Information as to the directors and executive officers of Remote
is as follows:
David Phan. Mr. Phan is President and a director of Remote and
has held this position since December, 1998. Mr. Phan acts in an
advisory capacity and as a board liaison with management. His
duties include the general overseeing of Remote and its day-to-
day operations. Prior to this, Mr. Phan owned and operated Phan &
Associates, Calgary, Alberta, an insurance brokerage agency, from
June 1993 to November, 1998. From 1990 to 1992, Mr. Phan was
financial controller and contract administrator for Westronics,
Inc., a Calgary technology company. Mr. Phan's responsibilities
for this period were ensuring that all financial activities were
in compliance with Canadian General Accounting Principals (GAP),
and overseeing contracts and administration worldwide. For 1981
to 1990, he held the positions of Divisional Chief Accountant and
Senior Corporate Accountant with the Central Alberta Dairy Pool
in Calgary and Red Deer, Alberta. Mr. Phan sits on the board of
several hi-tech companies, namely, Autoeye, Inc., TVR
Technologies Inc., and West Development Corp. Mr. Phan has also
held various accounting positions internationally in Hong Kong
and Indonesia. Mr.
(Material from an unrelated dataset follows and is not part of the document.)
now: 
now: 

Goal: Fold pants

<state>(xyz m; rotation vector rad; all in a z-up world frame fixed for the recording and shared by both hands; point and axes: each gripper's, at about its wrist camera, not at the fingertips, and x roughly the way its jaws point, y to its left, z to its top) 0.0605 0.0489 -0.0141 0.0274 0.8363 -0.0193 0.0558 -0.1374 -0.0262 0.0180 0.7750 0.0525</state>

Phan is a graduate of the Saskatchewan
Technical Institute, Moose Jaw, Saskatchewan and has Certified
Management Accounting Designation.
Gerald S. Peatz. Mr. Peatz is Secretary, Treasurer and a
Director of Remote. Mr. Peatz is responsible for the overall
financial administration and financial reporting of Remote, and
has held this position since December 1998. Mr. Peatz has
accumulated ten years of experience as Chief Financial Officer
for various privately held companies including his present
position at American IR for the past six months. Before his
current position he was President of Autoeye, Inc. from March
1998 to September 1999, and Chief Financial Officer from March
1996 to March 1998. Mr. Peatz worked from March 1992 to March
1998 for SED Systems Ltd., a high tech company which was
sponsored by the University of Saskatchewan to conduct research &
development work on new technologies in the engineering and
product development fields, where he was responsible for setting
up an administration infrastructure that was ultimately adopted
throughout the company. He graduated as a Certified Management
Accountant and is presently a member in good standing with the
Society of Management Accountants of Alberta. As a professional
accountant, he worked as a draftsman and cost accountant with
Dominion Bridge for six years. He then worked for ten years in
the manufacturing and engineering environment, in a wide range of
roles including cost accountant, controller, human resources,
credit, contract administration and computer administration. He
also has five years experience as an auditor with Revenue Canada.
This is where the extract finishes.